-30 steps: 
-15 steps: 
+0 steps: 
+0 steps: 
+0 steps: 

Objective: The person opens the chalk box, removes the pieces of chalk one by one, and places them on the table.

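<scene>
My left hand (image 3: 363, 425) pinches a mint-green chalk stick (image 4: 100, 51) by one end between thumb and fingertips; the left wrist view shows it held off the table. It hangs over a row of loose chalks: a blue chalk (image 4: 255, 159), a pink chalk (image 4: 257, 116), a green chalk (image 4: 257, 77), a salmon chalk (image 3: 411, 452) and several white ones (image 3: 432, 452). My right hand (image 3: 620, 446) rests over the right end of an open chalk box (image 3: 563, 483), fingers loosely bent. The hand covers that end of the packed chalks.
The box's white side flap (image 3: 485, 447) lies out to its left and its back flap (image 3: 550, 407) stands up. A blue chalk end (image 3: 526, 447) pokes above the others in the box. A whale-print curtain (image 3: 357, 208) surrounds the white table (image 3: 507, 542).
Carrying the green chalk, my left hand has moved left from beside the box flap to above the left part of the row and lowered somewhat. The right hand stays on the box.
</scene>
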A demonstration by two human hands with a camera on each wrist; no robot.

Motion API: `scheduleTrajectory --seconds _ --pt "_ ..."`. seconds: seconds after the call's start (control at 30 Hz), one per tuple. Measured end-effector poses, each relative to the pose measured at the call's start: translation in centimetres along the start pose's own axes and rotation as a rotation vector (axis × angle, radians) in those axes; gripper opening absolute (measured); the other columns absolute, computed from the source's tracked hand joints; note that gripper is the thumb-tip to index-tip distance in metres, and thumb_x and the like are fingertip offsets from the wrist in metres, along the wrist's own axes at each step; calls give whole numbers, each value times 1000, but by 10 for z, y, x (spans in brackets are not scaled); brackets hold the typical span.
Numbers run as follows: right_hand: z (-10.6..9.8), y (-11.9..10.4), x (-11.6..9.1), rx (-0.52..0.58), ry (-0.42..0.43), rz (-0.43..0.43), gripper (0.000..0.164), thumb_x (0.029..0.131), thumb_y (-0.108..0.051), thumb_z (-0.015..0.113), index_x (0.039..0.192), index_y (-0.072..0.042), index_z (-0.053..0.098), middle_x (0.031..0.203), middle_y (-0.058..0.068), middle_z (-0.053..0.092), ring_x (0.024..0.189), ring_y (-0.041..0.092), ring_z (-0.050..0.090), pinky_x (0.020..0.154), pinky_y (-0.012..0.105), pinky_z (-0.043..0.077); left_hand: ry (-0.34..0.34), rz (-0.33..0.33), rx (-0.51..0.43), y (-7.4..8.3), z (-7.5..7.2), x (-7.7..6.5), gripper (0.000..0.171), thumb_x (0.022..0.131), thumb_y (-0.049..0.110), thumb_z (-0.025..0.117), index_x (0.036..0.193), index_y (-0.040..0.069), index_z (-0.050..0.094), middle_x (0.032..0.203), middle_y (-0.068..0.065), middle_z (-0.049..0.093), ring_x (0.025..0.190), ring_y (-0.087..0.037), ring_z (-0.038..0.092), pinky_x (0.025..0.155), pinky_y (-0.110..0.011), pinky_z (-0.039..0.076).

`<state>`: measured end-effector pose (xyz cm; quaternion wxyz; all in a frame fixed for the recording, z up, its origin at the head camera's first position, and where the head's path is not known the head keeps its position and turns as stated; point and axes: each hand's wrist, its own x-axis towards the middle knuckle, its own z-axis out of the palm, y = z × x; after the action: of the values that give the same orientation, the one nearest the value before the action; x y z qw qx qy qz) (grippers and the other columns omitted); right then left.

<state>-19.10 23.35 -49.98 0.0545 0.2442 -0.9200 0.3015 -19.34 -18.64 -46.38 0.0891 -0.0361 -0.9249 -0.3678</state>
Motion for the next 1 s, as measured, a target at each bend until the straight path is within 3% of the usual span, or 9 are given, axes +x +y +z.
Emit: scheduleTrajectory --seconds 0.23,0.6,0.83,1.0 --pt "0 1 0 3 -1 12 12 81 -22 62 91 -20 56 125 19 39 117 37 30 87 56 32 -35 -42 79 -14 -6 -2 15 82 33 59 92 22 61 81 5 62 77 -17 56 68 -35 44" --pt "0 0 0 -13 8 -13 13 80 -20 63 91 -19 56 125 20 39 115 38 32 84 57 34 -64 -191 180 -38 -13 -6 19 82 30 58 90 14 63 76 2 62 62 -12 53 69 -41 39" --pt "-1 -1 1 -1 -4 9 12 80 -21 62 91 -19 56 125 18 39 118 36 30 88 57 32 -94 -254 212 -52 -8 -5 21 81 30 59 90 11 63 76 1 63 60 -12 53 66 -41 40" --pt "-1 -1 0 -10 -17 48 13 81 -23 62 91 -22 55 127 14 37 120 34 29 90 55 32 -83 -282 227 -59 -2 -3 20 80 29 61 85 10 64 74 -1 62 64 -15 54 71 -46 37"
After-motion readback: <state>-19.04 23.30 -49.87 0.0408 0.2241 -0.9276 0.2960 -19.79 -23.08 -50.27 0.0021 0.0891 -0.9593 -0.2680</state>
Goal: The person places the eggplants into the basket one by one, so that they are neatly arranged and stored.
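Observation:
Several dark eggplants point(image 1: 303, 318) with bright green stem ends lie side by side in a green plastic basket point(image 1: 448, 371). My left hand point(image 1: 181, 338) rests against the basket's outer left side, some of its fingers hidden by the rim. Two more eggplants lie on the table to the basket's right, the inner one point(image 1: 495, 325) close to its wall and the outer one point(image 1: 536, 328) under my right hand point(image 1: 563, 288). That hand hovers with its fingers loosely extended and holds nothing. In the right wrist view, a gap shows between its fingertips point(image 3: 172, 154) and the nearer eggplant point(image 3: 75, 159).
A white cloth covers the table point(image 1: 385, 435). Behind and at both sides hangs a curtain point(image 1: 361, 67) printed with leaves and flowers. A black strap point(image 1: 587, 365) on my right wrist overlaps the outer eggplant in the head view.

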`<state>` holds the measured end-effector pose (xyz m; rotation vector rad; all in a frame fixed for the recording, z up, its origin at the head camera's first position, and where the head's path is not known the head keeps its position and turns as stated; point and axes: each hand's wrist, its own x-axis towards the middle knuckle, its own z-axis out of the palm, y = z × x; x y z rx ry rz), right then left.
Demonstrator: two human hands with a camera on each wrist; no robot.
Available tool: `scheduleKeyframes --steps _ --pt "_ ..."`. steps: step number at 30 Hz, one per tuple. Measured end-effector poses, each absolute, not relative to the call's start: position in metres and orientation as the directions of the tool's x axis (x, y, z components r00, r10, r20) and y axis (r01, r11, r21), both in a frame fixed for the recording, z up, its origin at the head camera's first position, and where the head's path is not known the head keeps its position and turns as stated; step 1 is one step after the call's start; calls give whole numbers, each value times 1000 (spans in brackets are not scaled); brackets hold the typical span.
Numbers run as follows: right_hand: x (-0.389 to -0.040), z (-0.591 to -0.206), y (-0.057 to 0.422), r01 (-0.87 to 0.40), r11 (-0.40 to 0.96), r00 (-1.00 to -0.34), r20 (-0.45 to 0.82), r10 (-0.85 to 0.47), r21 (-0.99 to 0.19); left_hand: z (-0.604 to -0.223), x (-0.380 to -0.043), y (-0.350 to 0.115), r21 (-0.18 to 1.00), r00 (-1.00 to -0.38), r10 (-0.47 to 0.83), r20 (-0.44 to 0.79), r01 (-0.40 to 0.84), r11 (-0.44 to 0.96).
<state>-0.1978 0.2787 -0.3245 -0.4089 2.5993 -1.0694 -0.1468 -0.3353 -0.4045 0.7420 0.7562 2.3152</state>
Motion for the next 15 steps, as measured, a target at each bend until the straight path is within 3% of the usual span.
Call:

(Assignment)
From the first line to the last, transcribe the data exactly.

(Result for this task)
-30 steps: 
-15 steps: 
+0 steps: 
+0 steps: 
+0 steps: 

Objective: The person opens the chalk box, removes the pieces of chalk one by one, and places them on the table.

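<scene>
My left hand (image 3: 363, 425) pinches a mint-green chalk stick (image 4: 100, 51) by one end between thumb and fingertips; the left wrist view shows it held off the table. It hangs over a row of loose chalks: a blue chalk (image 4: 255, 159), a pink chalk (image 4: 257, 116), a green chalk (image 4: 257, 77), a salmon chalk (image 3: 411, 452) and several white ones (image 3: 432, 452). My right hand (image 3: 620, 446) rests over the right end of an open chalk box (image 3: 563, 483), fingers loosely bent. The hand covers that end of the packed chalks.
The box's white side flap (image 3: 485, 447) lies out to its left and its back flap (image 3: 550, 407) stands up. A blue chalk end (image 3: 526, 447) pokes above the others in the box. A whale-print curtain (image 3: 357, 208) surrounds the white table (image 3: 507, 542).
Carrying the green chalk, my left hand has moved left from beside the box flap to above the left part of the row and lowered somewhat. The right hand stays on the box.
</scene>
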A demonstration by two human hands with a camera on each wrist; no robot.

Motion API: `scheduleTrajectory --seconds _ --pt "_ ..."`. seconds: seconds after the call's start (control at 30 Hz), one per tuple. Measured end-effector poses, each relative to the pose measured at the call's start: translation in centimetres along the start pose's own axes and rotation as a rotation vector (axis × angle, radians) in those axes; gripper opening absolute (measured); the other columns absolute, computed from the source's tracked hand joints; note that gripper is the thumb-tip to index-tip distance in metres, and thumb_x and the like are fingertip offsets from the wrist in metres, along the wrist's own axes at each step; calls give whole numbers, each value times 1000, but by 10 for z, y, x (spans in brackets are not scaled); brackets hold the typical span.
Numbers run as follows: right_hand: z (-10.6..9.8), y (-11.9..10.4), x (-11.6..9.1), rx (-0.52..0.58), ry (-0.42..0.43), rz (-0.43..0.43), gripper (0.000..0.164), thumb_x (0.029..0.131), thumb_y (-0.108..0.051), thumb_z (-0.015..0.113), index_x (0.039..0.192), index_y (-0.072..0.042), index_z (-0.053..0.098), middle_x (0.031..0.203), middle_y (-0.058..0.068), middle_z (-0.053..0.092), ring_x (0.024..0.189), ring_y (-0.041..0.092), ring_z (-0.050..0.090), pinky_x (0.020..0.154), pinky_y (-0.012..0.105), pinky_z (-0.043..0.077); left_hand: ry (-0.34..0.34), rz (-0.33..0.33), rx (-0.51..0.43), y (-7.4..8.3), z (-7.5..7.2), x (-7.7..6.5), gripper (0.000..0.171), thumb_x (0.022..0.131), thumb_y (-0.049..0.110), thumb_z (-0.025..0.117), index_x (0.036..0.193), index_y (-0.040..0.069), index_z (-0.050..0.094), middle_x (0.032..0.203), middle_y (-0.068..0.065), middle_z (-0.049..0.093), ring_x (0.025..0.190), ring_y (-0.087..0.037), ring_z (-0.038..0.092), pinky_x (0.025..0.155), pinky_y (-0.110..0.011), pinky_z (-0.039..0.076).

`<state>`: measured end-effector pose (xyz cm; quaternion wxyz; all in a frame fixed for the recording, z up, its origin at the head camera's first position, and where the head's path is not known the head keeps its position and turns as stated; point and axes: each hand's wrist, its own x-axis towards the middle knuckle, its own z-axis out of the palm, y = z × x; after the action: of the values that give the same orientation, the one nearest the value before the action; x y z qw qx qy qz) (grippers and the other columns omitted); right then left.

<state>-19.10 23.35 -49.98 0.0545 0.2442 -0.9200 0.3015 -19.34 -18.64 -46.38 0.0891 -0.0361 -0.9249 -0.3678</state>
Motion for the next 1 s, as measured, a target at each bend until the straight path is within 3% of the usual span, or 9 are given, axes +x +y +z.
Emit: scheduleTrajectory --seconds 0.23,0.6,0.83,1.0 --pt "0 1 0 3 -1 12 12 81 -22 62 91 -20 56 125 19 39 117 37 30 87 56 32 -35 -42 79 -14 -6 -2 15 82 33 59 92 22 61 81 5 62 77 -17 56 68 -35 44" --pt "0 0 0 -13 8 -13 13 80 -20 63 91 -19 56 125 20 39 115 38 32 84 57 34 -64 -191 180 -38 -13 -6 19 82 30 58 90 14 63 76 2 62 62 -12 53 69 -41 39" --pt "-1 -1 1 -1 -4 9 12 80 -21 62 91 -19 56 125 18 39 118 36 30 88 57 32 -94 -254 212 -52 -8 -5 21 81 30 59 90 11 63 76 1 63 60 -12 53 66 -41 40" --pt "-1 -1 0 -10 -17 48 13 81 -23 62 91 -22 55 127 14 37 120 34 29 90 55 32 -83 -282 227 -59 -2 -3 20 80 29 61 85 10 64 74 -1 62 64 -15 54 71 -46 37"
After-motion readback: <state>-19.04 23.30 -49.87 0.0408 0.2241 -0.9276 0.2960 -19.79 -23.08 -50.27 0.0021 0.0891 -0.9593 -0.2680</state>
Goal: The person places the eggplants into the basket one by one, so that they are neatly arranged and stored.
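Observation:
Several dark eggplants point(image 1: 303, 318) with bright green stem ends lie side by side in a green plastic basket point(image 1: 448, 371). My left hand point(image 1: 181, 338) rests against the basket's outer left side, some of its fingers hidden by the rim. Two more eggplants lie on the table to the basket's right, the inner one point(image 1: 495, 325) close to its wall and the outer one point(image 1: 536, 328) under my right hand point(image 1: 563, 288). That hand hovers with its fingers loosely extended and holds nothing. In the right wrist view, a gap shows between its fingertips point(image 3: 172, 154) and the nearer eggplant point(image 3: 75, 159).
A white cloth covers the table point(image 1: 385, 435). Behind and at both sides hangs a curtain point(image 1: 361, 67) printed with leaves and flowers. A black strap point(image 1: 587, 365) on my right wrist overlaps the outer eggplant in the head view.
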
`<state>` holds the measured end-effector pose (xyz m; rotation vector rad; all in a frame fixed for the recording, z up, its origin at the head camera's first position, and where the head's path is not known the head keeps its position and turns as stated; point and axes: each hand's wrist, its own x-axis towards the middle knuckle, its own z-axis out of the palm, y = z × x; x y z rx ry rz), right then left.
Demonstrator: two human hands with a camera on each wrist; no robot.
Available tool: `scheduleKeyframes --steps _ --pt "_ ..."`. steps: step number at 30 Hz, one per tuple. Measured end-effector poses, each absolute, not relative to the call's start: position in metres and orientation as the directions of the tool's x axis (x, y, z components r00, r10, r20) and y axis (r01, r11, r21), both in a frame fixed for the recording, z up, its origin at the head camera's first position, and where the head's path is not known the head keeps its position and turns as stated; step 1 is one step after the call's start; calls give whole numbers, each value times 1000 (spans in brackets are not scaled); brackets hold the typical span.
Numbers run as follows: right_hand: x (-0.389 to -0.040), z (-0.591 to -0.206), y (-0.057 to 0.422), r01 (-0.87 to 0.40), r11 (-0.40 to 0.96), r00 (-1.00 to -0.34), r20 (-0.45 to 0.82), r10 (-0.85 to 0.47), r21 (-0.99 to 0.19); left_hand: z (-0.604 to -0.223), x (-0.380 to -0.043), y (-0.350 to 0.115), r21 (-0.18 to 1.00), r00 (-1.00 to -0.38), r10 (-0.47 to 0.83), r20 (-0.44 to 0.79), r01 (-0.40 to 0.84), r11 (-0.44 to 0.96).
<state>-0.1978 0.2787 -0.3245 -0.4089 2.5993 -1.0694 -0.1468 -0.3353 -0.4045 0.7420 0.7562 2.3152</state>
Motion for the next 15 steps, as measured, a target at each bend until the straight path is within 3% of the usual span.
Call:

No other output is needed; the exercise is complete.